WORK ITEM
Beginning at the line that contains "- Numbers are" and ending at the last line of the records below, retype each line exactly and add nothing.

* * * *

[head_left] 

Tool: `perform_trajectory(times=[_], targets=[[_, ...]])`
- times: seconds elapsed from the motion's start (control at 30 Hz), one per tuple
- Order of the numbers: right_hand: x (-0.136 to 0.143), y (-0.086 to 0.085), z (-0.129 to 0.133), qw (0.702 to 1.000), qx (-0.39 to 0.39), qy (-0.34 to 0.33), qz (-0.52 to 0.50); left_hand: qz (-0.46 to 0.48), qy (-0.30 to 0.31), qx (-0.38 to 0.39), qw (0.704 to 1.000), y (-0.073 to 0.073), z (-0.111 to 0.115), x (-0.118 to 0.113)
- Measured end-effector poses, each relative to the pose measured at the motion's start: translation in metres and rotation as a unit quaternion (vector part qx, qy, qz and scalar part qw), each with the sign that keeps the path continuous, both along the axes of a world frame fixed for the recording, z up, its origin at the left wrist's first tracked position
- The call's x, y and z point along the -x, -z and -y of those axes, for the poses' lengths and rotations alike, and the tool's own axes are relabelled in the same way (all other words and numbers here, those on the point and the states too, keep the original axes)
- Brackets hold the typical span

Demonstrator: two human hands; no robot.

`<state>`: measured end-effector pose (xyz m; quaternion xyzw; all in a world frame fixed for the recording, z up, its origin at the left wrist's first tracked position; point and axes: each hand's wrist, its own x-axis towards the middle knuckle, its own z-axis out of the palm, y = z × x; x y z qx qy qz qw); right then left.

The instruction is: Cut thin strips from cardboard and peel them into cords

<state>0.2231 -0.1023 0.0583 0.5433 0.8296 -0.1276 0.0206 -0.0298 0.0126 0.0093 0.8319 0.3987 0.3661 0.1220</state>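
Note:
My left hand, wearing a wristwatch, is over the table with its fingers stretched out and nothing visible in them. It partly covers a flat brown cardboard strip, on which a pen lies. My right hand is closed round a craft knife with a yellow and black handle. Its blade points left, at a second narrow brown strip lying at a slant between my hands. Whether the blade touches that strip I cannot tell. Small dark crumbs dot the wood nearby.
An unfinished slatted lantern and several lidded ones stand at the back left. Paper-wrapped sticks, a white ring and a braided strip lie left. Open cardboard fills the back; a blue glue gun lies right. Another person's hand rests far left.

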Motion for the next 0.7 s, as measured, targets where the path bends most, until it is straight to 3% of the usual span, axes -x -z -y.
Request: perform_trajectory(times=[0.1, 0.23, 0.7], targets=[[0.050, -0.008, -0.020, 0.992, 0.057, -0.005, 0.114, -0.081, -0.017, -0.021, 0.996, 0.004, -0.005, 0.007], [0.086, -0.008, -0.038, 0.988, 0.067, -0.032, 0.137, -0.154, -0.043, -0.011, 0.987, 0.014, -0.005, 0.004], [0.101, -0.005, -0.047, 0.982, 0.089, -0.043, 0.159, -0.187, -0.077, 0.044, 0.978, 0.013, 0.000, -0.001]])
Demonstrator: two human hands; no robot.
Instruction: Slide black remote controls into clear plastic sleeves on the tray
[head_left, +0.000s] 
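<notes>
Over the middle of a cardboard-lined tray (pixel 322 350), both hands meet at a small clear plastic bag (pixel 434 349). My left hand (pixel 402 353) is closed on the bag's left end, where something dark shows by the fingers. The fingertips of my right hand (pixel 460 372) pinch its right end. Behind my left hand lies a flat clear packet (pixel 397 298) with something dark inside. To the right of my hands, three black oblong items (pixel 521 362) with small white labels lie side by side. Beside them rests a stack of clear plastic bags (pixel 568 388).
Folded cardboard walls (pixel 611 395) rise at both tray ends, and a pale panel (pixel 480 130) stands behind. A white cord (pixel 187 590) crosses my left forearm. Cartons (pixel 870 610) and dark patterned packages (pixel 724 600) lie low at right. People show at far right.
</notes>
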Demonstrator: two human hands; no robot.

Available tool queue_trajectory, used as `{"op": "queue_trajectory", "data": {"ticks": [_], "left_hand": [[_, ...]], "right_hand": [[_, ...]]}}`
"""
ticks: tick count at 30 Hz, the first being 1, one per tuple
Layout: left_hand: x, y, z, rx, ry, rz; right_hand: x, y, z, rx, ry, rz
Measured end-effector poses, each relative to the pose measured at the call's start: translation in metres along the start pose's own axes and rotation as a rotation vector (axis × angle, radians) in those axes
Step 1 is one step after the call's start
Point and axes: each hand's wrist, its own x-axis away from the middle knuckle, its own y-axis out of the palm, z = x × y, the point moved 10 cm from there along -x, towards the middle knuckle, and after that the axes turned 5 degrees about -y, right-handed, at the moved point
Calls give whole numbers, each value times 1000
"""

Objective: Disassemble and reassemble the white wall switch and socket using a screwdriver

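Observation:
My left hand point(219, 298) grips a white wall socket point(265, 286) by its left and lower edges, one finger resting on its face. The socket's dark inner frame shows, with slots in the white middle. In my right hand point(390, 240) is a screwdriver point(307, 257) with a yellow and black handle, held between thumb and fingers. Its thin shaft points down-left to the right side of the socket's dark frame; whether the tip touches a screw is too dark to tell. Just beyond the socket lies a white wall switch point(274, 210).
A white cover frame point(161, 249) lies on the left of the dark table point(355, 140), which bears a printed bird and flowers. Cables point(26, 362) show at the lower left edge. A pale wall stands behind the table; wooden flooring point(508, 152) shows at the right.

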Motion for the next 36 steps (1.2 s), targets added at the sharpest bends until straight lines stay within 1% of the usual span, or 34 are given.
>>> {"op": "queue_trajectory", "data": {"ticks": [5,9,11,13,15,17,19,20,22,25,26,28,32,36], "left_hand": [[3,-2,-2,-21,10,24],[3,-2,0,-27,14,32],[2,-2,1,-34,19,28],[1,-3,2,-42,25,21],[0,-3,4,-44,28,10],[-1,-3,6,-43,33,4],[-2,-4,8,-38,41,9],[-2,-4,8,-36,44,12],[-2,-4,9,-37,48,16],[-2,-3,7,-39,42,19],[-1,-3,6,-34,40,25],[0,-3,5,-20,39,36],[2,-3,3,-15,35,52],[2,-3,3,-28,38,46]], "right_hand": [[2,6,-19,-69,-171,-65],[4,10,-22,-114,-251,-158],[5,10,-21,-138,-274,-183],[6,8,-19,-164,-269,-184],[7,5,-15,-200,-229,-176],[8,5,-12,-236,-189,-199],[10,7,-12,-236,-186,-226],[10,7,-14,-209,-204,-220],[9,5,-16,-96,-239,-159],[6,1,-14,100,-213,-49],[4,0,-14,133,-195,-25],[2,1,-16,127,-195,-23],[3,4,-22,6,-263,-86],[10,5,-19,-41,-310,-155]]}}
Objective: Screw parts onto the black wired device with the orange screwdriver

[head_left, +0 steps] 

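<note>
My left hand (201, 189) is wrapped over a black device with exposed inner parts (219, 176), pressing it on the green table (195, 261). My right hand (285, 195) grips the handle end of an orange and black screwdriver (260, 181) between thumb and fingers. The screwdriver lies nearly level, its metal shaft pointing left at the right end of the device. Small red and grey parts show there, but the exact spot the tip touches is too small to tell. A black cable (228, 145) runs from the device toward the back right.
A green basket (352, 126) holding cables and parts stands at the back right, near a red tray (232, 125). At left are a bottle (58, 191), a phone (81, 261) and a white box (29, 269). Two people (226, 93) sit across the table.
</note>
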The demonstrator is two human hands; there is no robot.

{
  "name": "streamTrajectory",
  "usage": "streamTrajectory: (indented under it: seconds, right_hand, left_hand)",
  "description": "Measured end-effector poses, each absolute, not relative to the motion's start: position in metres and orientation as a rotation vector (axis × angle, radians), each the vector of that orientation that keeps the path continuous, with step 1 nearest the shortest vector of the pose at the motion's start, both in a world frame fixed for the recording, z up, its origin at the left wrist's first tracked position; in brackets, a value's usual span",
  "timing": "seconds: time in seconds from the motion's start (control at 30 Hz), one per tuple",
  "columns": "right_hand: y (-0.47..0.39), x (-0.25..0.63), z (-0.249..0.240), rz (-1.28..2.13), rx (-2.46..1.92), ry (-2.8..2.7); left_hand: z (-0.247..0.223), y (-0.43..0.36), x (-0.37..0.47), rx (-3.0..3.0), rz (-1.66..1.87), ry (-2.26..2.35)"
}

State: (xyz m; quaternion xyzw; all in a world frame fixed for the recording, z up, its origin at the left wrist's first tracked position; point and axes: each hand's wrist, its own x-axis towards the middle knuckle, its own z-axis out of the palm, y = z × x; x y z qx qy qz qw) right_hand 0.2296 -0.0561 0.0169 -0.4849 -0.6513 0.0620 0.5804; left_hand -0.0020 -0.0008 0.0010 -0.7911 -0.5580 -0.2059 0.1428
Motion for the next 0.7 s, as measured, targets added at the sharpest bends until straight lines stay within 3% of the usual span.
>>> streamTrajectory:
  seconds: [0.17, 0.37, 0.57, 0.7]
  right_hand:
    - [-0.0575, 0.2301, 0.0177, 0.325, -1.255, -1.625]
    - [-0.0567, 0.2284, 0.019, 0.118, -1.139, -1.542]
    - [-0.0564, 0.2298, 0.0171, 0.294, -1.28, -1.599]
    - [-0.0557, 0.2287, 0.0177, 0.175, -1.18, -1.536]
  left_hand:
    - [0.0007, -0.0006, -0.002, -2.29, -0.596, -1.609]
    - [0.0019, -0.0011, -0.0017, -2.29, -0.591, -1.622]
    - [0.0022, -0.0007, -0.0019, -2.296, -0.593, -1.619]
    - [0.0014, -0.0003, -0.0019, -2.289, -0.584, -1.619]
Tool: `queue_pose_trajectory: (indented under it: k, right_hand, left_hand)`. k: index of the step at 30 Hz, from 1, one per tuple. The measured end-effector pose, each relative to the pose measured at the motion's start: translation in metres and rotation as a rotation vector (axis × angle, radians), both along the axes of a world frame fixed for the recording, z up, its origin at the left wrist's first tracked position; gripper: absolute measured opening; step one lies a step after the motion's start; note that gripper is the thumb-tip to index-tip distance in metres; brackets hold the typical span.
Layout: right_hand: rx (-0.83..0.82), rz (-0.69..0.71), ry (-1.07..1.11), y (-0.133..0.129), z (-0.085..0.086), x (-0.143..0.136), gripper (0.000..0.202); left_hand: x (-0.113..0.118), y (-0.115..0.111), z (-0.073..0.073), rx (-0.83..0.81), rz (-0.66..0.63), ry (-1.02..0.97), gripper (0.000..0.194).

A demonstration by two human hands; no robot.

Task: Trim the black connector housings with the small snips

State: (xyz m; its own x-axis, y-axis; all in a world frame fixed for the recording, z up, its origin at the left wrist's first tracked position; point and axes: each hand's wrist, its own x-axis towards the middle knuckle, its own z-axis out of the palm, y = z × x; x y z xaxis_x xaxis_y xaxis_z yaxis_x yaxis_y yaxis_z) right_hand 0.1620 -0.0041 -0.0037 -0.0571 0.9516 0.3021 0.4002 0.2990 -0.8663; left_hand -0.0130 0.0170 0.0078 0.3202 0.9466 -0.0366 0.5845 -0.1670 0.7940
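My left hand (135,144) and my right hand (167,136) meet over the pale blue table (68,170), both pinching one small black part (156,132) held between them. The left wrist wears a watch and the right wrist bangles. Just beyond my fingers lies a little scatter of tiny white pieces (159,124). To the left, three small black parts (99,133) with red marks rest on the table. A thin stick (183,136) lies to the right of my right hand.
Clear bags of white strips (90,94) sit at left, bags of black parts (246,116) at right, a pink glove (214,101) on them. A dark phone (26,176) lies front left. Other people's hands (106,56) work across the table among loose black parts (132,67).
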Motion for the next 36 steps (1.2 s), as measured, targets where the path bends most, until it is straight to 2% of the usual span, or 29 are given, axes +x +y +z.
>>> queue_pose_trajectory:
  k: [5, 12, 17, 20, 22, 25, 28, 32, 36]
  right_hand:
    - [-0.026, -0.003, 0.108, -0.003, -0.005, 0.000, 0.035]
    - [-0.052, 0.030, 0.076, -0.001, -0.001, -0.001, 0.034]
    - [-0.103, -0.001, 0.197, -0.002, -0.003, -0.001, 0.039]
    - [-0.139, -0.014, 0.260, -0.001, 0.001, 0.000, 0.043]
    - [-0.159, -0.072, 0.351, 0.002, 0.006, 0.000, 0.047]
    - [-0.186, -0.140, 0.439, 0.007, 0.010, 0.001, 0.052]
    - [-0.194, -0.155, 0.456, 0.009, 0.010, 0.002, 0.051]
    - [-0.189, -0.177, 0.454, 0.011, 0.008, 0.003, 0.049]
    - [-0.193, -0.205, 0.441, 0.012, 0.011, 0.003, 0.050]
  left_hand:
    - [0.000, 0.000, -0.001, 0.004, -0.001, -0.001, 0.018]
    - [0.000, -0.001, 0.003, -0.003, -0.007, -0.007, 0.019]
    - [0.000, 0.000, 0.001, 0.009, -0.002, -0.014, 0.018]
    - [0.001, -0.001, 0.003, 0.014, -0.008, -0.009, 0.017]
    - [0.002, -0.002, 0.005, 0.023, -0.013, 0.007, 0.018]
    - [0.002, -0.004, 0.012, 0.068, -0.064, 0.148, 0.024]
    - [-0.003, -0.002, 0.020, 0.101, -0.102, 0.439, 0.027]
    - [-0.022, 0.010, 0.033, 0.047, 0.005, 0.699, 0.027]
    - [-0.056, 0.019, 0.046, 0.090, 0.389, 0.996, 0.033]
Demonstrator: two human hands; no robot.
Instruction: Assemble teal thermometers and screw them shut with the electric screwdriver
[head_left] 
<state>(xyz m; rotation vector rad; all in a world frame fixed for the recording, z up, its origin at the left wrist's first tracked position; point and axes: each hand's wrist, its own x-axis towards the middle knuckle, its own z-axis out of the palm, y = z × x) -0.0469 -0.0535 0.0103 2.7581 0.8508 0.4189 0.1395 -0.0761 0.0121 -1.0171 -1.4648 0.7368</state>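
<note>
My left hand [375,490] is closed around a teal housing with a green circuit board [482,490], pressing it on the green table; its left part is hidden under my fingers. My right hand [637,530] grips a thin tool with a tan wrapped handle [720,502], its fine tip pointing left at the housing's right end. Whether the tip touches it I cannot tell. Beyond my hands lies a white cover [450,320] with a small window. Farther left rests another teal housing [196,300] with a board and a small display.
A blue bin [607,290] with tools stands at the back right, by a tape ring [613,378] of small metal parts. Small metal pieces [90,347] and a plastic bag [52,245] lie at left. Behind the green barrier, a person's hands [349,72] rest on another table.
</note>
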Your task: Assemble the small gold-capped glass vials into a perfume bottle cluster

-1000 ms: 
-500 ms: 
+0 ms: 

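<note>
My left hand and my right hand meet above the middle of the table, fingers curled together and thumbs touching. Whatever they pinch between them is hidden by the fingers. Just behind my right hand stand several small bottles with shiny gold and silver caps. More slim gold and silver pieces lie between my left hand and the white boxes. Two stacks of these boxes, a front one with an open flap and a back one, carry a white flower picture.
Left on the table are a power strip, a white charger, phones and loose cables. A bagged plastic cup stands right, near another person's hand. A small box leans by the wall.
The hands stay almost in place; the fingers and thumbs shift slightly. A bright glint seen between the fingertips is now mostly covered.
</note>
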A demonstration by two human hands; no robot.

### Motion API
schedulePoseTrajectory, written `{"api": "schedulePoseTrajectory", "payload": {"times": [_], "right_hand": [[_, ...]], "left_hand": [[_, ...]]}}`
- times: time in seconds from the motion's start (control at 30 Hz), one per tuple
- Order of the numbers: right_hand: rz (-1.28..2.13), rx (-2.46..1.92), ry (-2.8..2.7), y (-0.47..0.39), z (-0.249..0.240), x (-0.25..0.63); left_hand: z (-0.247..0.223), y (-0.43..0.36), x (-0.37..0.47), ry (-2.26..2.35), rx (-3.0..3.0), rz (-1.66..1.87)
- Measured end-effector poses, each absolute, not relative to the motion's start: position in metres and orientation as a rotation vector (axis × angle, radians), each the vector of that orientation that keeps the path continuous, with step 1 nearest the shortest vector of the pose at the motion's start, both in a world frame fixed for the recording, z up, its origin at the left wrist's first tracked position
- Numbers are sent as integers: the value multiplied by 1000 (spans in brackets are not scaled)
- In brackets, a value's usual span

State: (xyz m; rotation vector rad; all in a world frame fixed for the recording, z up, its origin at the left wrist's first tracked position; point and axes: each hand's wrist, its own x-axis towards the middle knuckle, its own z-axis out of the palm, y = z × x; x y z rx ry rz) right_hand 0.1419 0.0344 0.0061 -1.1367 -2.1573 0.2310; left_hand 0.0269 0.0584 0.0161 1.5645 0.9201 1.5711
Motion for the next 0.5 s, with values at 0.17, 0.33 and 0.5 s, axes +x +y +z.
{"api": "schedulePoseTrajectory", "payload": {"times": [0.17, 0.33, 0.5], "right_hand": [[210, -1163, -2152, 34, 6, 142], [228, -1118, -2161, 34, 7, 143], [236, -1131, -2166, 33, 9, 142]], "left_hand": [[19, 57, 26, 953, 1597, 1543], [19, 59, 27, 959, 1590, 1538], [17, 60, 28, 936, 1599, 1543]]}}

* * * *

SOLUTION TO THIS PROBLEM
- Numbers are sent as integers: the value multiplied by 1000 (spans in brackets are not scaled)
- In brackets, a value's usual span

State: (xyz m; rotation vector rad; all in a world frame fixed for the recording, z up, its origin at the left wrist's first tracked position; point and axes: each hand's wrist, its own x-axis towards the middle knuckle, its own z-axis out of the palm, y = z × x; x y z rx ry rz) right_hand 0.1419 0.0344 0.0061 -1.1367 -2.1573 0.2310; left_hand 0.0269 0.0584 0.0161 1.5645 0.9201 1.5711
Motion for the next 0.5 s, with values at 0.17, 0.33 and 0.5 s, axes +x +y +z.
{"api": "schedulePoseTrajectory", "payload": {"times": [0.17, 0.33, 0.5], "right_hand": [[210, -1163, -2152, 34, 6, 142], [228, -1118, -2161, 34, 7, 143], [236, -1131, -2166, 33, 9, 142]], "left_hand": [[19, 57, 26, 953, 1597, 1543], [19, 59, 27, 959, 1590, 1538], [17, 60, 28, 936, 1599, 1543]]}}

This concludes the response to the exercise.